## Raw data
++++++

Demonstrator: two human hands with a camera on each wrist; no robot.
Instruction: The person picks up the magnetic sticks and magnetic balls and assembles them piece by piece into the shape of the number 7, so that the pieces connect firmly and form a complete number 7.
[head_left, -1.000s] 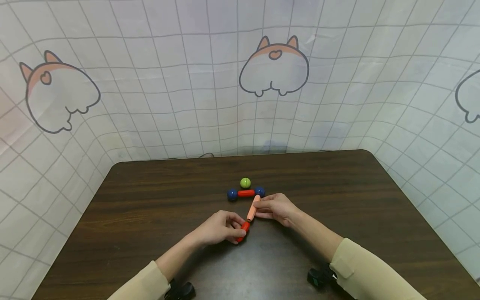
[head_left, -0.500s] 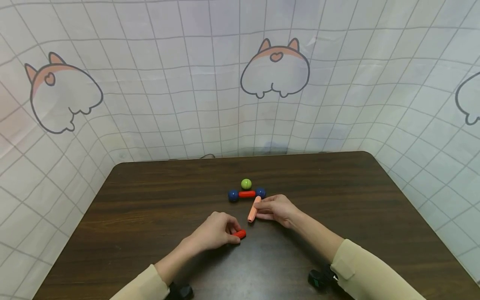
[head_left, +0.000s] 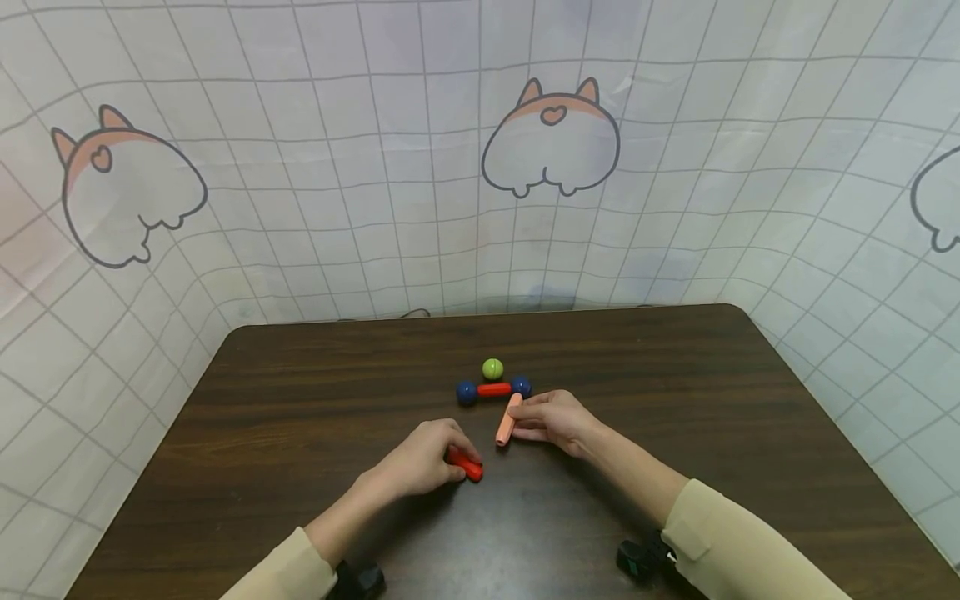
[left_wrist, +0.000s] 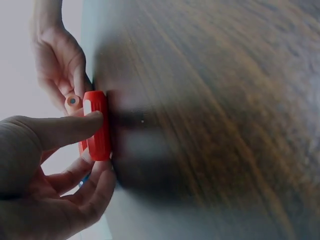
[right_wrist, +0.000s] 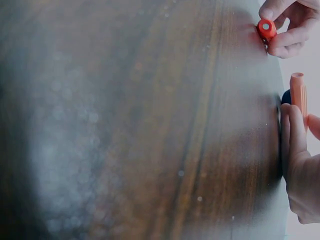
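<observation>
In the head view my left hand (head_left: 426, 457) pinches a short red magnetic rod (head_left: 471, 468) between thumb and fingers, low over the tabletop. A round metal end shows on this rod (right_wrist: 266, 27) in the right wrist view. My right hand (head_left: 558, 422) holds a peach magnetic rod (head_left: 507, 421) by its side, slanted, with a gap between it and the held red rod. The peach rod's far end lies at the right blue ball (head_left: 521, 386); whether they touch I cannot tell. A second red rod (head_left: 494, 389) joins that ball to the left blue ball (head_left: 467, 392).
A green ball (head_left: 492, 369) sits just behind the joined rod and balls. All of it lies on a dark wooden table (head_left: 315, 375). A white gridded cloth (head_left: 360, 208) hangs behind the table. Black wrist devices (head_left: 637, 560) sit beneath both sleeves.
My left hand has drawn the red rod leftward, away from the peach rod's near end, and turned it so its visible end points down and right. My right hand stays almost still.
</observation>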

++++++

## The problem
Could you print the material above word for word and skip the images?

## Response for this exercise
Demonstrator: two human hands with a camera on each wrist; no robot.
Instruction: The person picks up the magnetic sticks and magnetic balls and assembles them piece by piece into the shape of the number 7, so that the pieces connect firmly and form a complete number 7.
[head_left, -1.000s] 
[head_left, -0.500s] 
[head_left, +0.000s] 
[left_wrist, +0.000s] 
[right_wrist, +0.000s] 
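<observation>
In the head view my left hand (head_left: 426, 457) pinches a short red magnetic rod (head_left: 471, 468) between thumb and fingers, low over the tabletop. A round metal end shows on this rod (right_wrist: 266, 27) in the right wrist view. My right hand (head_left: 558, 422) holds a peach magnetic rod (head_left: 507, 421) by its side, slanted, with a gap between it and the held red rod. The peach rod's far end lies at the right blue ball (head_left: 521, 386); whether they touch I cannot tell. A second red rod (head_left: 494, 389) joins that ball to the left blue ball (head_left: 467, 392).
A green ball (head_left: 492, 369) sits just behind the joined rod and balls. All of it lies on a dark wooden table (head_left: 315, 375). A white gridded cloth (head_left: 360, 208) hangs behind the table. Black wrist devices (head_left: 637, 560) sit beneath both sleeves.
My left hand has drawn the red rod leftward, away from the peach rod's near end, and turned it so its visible end points down and right. My right hand stays almost still.
</observation>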

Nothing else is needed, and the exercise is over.